→ **Work required**: Within the entries below, output exactly the lines between the line containing "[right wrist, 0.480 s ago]" and the line containing "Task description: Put", inclusive, and omit any picture.
'''
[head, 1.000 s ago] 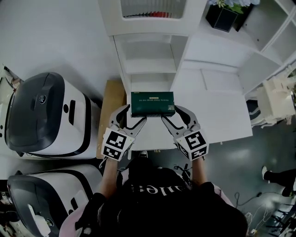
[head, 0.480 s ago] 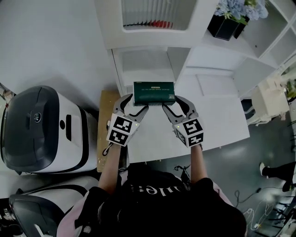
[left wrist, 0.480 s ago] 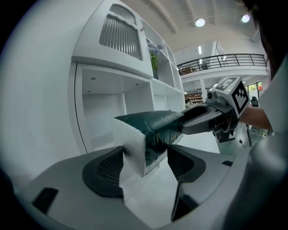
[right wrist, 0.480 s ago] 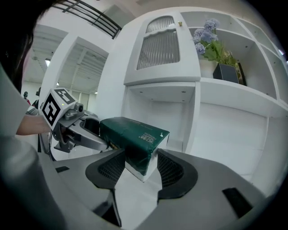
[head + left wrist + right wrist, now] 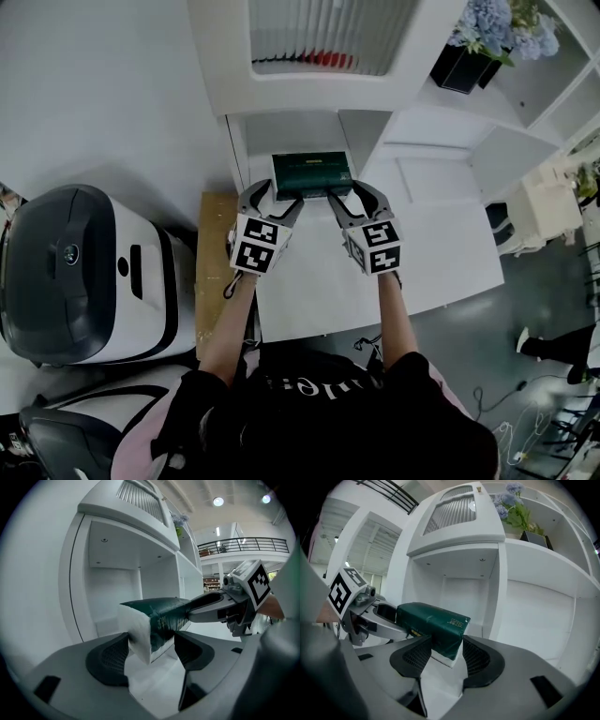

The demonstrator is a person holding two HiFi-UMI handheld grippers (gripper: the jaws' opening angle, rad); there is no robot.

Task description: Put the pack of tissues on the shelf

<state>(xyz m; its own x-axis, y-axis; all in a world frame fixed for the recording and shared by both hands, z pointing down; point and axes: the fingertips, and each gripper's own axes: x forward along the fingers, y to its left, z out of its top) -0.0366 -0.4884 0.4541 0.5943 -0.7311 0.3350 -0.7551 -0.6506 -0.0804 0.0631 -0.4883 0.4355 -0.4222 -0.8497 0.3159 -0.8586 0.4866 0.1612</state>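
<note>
Grey floor (image 5: pixel 553 281) lay to the right of the white shelf unit (image 5: pixel 281 89). The unit took up the top of the head view, with a slatted panel set in its top.

You held the pack of tissues (image 5: pixel 312 175) level at the mouth of the unit's open lower compartment (image 5: pixel 305 131). It was a dark green wrap with white ends. Couldn't tell whether its far edge had crossed inside.

Your left gripper (image 5: pixel 273 194) was clenched on the pack's left end. In the left gripper view the white end sat against one pad, with the other pad right up to the green side. Your right gripper (image 5: pixel 355 195) had the pack's right end between its jaws, which were closing in. In the right gripper view both ribbed pads (image 5: pixel 417 654) met the wrap. Each gripper showed in the other's view, at the opposite end of the pack. Both sat just in front of the unit, arms stretched toward it.

Right of the unit, touching it, a white tabletop (image 5: pixel 441 234) ran out. At the unit's upper right, blue flowers (image 5: pixel 502 26) stood in a dark pot (image 5: pixel 464 67). Left of the unit's base, a brown board (image 5: pixel 214 262) lay on the floor. Further left of the unit stood a white machine with a dark grey lid (image 5: pixel 75 272). A second one like it was cut off at the bottom left corner. Far right of the unit, a person's foot (image 5: pixel 534 343) showed at the frame edge.
</note>
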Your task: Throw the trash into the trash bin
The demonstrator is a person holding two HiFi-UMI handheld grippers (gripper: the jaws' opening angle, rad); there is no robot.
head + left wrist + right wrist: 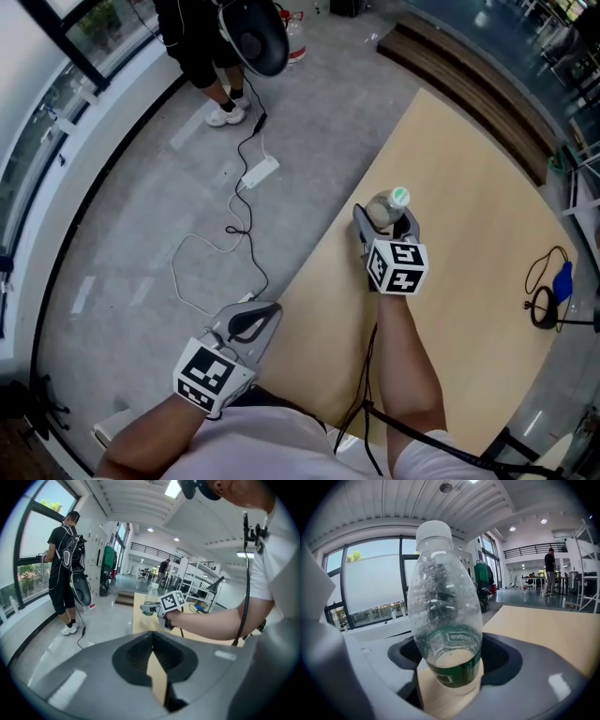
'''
→ **Your solution**:
[right wrist, 0.480 s ago] 
[head + left wrist + right wrist, now] 

The demonstrator is a person holding two HiFi-UMI handheld grippers (gripper: the jaws' opening angle, rad); there is no robot.

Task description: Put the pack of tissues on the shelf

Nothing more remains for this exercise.